PROMPT | When you reach the line in the listing below that contains "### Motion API", begin returning lines exactly as written, and stop after the line that contains "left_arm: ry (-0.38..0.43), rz". Return no other lines.
=== Begin Enclosure ===
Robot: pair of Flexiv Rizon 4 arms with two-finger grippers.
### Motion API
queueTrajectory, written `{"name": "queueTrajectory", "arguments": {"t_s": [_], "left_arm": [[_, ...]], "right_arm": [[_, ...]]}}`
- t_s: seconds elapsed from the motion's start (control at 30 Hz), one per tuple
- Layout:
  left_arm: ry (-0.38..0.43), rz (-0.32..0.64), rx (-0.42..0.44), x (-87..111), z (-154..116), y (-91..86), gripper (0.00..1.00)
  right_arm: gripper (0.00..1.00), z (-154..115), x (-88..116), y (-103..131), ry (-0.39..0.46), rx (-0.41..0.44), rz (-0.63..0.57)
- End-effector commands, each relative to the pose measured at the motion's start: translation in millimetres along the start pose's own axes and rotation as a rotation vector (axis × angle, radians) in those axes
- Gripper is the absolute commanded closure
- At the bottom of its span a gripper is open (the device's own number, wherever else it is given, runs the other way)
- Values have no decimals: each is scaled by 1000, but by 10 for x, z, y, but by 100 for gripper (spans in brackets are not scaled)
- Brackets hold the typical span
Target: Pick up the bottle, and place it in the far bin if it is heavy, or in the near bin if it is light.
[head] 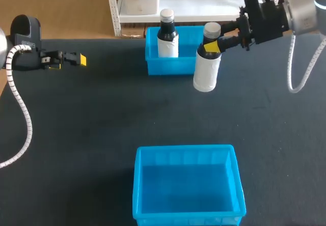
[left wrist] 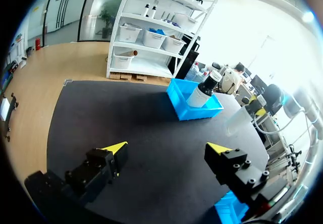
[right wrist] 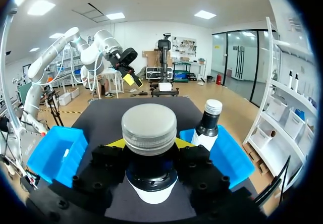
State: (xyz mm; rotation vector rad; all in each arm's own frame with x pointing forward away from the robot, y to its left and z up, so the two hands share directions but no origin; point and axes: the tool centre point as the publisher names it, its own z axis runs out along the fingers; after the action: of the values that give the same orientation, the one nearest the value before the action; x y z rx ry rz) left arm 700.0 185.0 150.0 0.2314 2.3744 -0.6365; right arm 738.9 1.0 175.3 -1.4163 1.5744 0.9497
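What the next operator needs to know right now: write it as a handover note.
Right gripper: shut on the white bottle at its neck, just under the cap.
Left gripper: open, holding nothing, over the left side of the table.
White bottle: upright by the front right corner of the far bin; I cannot tell whether it is off the table.
The far bin already holds a dark bottle, upright. The near bin holds no bottle.
Done: bottle gripped.
Left: judge its weight, place it in the far bin if heavy or the near bin if light, then release.
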Motion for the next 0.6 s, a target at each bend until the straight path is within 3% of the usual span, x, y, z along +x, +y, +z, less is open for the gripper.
{"name": "queueTrajectory", "arguments": {"t_s": [0.03,0.6], "left_arm": [[0,0,0,0,0,0,0],[0,0,0,0,0,0,0]], "right_arm": [[100,-114,-32,12,5,6,2],[100,-455,-84,-133,4,27,14]]}}
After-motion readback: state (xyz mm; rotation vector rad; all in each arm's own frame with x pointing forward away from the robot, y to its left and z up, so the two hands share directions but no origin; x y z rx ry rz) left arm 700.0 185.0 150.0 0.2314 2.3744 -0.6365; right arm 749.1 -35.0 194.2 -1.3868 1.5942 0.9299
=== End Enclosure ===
TASK RESPONSE |
### Motion API
queueTrajectory, written `{"name": "queueTrajectory", "arguments": {"t_s": [_], "left_arm": [[_, ...]], "right_arm": [[_, ...]]}}`
- t_s: seconds elapsed from the motion's start (control at 30 Hz), one per tuple
- Layout:
  left_arm: ry (-0.38..0.43), rz (-0.32..0.64), rx (-0.42..0.44), x (-87..111), z (-154..116), y (-91..86), gripper (0.00..1.00)

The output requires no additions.